WIP: `Trainer` changes for distributed training #3414

scarecrow1123 · 2019-10-30T19:34:32Z

Followup PR to #3390 and #3372 to bring in distributed training support. Following are the major changes done:

Workers are spawned using mp.spawn and each worker creates its own Trainer instance
Trainer.__init__ wraps up self.model with DistributedDataParallel
Logging and metric aggregation are already done in the previous PRs
Vocabulary creation in case of distributed training is done before spawning the workers and creating Trainer class

To run distributed training, the trainer needs to have the following flag to be enabled:

{
    "trainer": {
        "distributed": true,
        // ...
    }
}

TODO:

Try to reproduce comparable results and share extensive results for existing/selected models
Check if other commands like evaluate, predict, fine-tune works well with the new changes
Should all the callbacks need to be called from every worker in case callback based training?
Should the current dataset readers be changed to support distributed training as well?(to selectively yield data based on their rank)
Write tests - would be happy to get some suggestions on how to write tests for this

@DeNeutoy

brendan-ai2

Hi @scarecrow1123, thanks for the PR! Here's some initial feedback. One quick thing, @DeNeutoy will be out through next week and I'll be out a few days in the beginning of the week as well. Sorry for the reviewing delay!

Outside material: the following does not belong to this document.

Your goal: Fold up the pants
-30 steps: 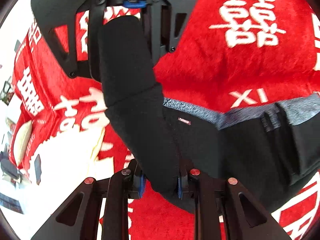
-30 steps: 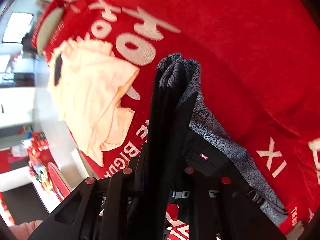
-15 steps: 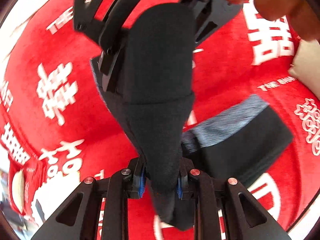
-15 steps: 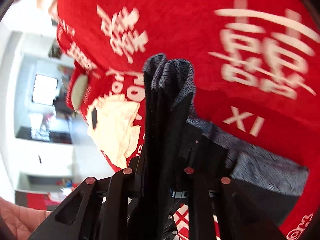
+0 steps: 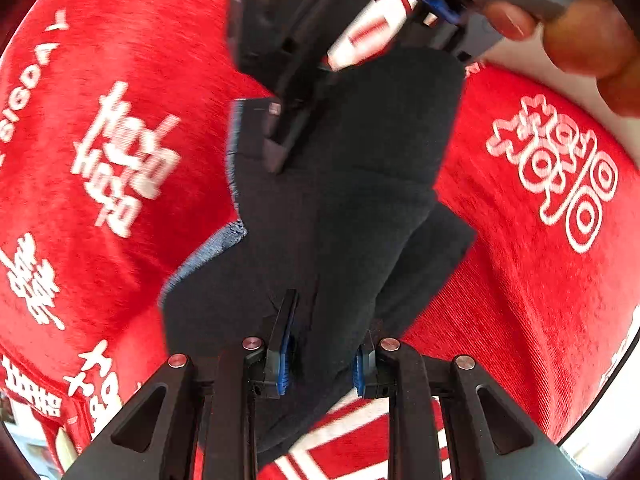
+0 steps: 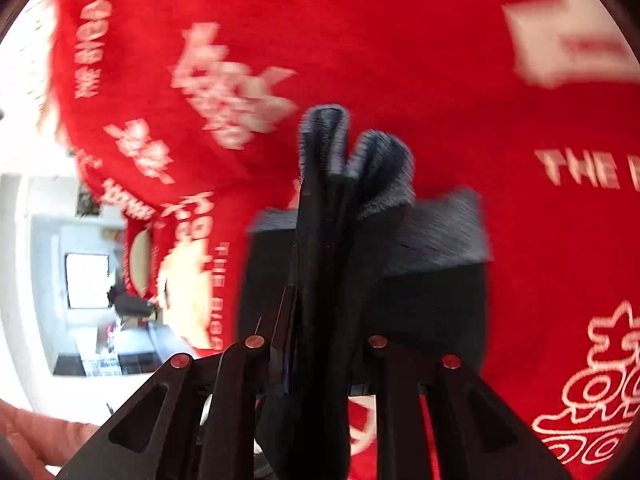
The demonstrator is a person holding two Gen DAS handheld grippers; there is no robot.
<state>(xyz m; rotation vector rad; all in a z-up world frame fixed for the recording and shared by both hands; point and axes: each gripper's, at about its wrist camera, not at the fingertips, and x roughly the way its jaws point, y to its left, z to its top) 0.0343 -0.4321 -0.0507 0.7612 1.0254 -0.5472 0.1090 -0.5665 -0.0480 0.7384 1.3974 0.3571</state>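
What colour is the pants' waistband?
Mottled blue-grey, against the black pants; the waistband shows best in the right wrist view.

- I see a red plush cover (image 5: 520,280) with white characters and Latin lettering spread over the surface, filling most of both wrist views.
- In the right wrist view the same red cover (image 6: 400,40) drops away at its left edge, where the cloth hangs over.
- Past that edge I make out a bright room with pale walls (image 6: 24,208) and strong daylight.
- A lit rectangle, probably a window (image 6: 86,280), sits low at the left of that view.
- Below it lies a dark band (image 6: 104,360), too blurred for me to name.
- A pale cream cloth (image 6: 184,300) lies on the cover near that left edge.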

As for tests, let's start by just ensuring that existing functionality continues to work with multiple GPUs. We have a fairly simplistic test for the old method of doing multi-GPU training here:

allennlp/allennlp/tests/training/trainer_test.py

Line 113 in 841ec87

def test_trainer_can_run_multiple_gpu(self):

Perhaps that can serve as a starting point.

Possible things to test:

Are the metrics what we expect after a training run? (Do we need some kind of metric aggregation?)
Do the different workers see their portion of the dataset? Of course, this isn't a test of the trainer proper, but more of an end-to-end test. Still seems worth having.
Can we train, save and load? Essentially https://github.com/allenai/allennlp/blob/master/allennlp/common/testing/model_test_case.py#L45, but for the trainer rather than a model. Just pick a standard model and train it with ddp, making assertions similar to those in the linked code. Actually, you may be able to call that helper function directly... Worth verifying.
Can we a overfit a standard model on a trivial dataset when training with ddp?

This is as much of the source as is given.